This blog has reached that weird intersection of personal and professional. This one’s personal. If you want to continue to think I’m perfect, you should skip it.
AT THE END of 2010, I posted about learning a whole bunch of things that year. Some were things I’d pay not to have learned, but a few were good, like when I figured out that decisions are much easier when you’re resolved to ignore pain.
That’s useful. Right? It helps you make better decisions.
I learned that one on my first 600K brevet, which was also one of my last real rides to date. In early 2011, after DNFing my first 200K of the year by mere minutes, I was out on a training ride in New Jersey, pedaling in an all-out biblical deluge, and I couldn’t see anything. This was partly because of the wrathful downpour, obviously, but it was also because the antiglare coating on my glasses, which I crisped in 2009 because of some extra-clever thinking that would just slow down this narrative, is the very same coating that allows water to bead.
This was in April or something, and as I slowly navigated the roaring shoulders of Route 9W by ears and experience, I understood that I wouldn’t have a 2011 brevet season. There’d been plenty of indications already piling up, but this was the definitive moment: There was no way I could afford new glasses.
Sometimes you can do the unlikely anyway—give it determination and bravado until God relents and smiles. Other times, you’re just not recovered enough from the previous war’s injuries. Having apparently learned to be a graceful loser once in a while, I let go of my brevet season.
AROUND THE SAME time, I was learning to extend my print expertise into ebooks, which are not straightforward to execute well. (Dear ebook do-it-yourself loudmouth proselytizers: Good for you. Shut up.) My first few clients were mystery writers I’ve known for a while. Unexpectedly, the ebooks brought me more print work; and more unexpectedly, socializing on Twitter—mostly about bicycles—brought me more of both.
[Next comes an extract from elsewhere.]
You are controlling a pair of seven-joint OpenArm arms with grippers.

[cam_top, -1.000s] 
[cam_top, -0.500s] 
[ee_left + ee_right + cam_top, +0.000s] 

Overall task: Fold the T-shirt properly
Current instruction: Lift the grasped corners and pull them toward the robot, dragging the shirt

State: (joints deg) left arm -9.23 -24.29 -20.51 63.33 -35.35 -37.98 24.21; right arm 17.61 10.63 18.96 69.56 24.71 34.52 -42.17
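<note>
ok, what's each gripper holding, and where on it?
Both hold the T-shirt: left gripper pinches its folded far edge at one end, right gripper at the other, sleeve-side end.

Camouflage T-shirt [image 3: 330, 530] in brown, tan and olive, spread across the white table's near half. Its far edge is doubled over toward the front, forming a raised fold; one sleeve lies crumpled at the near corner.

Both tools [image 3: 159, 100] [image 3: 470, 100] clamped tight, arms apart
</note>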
As it turned out, I spent most of 2011 building a profitable business—and simultaneously losing all my 2010 fitness.
Like, all of it.
So here’s the obvious thing I learned this year:
Sometimes you can’t do two things.
YES, MY REPUTATION as a genius is well-deserved.
MY DAD WATCHED sports, and the whole family once went through a blessedly brief Chicken Fat phase. Unless you count my not paying attention to a short run of Little League games I was allegedly in, I don’t come from athletic people. I came to randonneuring not as someone experienced in physical pursuits and looking to step crosswise into a new one, but as someone who found himself mounting an unfamiliar staircase toward the whole general idea. My six-mile bike commute made me think the Five-Boro Bike Tour might be possible; the Five-Boro made the Harlem Valley 50 not unthinkable; the 50 meant maybe I could finish a century. Then the rest-stop food extravaganzas and arrows painted on the street got kind of old, so what else was out there?
On a recent training ride (not a long one; I’m not back up to significant mileage yet), I had the second half of what was, apparently, only a partial epiphany on that 600K. I realized that while the ability to accept pain is useful, to really get somewhere, you need to enjoy suffering outright.
Which, it turns out, you can decide to do. You don’t just have to be a natural masochist.
So “enjoy suffering” is my 2012 resolution. I’ve never made one before.
I’m still overweight from a year of sitting on a bed with a laptop and eating buckets of horrendous crap on all-nighters, but there are some little bulgy quads in the tops of these legs again, and I didn’t gasp much on Next Day Hill this weekend.
I seem to accomplish more when I go into things saying We’ll see than when I pound my chest and declaim, so: Hopefully by April, I can be doing two things.
I will not discuss three at this time.